● **TASK OBJECTIVE**:
Send back all the data below, exactly as given.

**** INPUT MATERIAL ****

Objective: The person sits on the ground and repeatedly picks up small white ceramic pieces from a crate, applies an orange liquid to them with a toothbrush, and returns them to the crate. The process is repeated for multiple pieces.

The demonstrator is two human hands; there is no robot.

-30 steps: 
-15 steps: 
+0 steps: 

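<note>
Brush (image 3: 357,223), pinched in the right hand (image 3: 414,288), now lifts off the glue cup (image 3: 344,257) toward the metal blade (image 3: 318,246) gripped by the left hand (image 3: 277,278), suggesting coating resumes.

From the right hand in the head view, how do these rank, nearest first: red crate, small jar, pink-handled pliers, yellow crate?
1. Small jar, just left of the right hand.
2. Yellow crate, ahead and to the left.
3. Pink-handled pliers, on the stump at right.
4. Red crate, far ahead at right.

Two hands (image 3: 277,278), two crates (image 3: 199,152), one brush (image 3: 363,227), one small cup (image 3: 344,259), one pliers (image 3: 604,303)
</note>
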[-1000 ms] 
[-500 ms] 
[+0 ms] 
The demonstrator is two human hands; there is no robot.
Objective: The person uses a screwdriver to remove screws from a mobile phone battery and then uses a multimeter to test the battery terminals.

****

● **REPLY**:
Objective: The person sits on the ground and repeatedly picks up small white ceramic pieces from a crate, applies an orange liquid to them with a toothbrush, and returns them to the crate. The process is repeated for multiple pieces.

The demonstrator is two human hands; there is no robot.

-30 steps: 
-15 steps: 
+0 steps: 

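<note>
Brush (image 3: 357,223), pinched in the right hand (image 3: 414,288), now lifts off the glue cup (image 3: 344,257) toward the metal blade (image 3: 318,246) gripped by the left hand (image 3: 277,278), suggesting coating resumes.

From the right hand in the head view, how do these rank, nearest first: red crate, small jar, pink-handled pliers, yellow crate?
1. Small jar, just left of the right hand.
2. Yellow crate, ahead and to the left.
3. Pink-handled pliers, on the stump at right.
4. Red crate, far ahead at right.

Two hands (image 3: 277,278), two crates (image 3: 199,152), one brush (image 3: 363,227), one small cup (image 3: 344,259), one pliers (image 3: 604,303)
</note>
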[-1000 ms] 
[-500 ms] 
[+0 ms] 
The demonstrator is two human hands; there is no robot.
Objective: The person uses a screwdriver to remove screws from a mobile phone battery and then uses a multimeter to test the battery terminals.

The requested output has been given in full.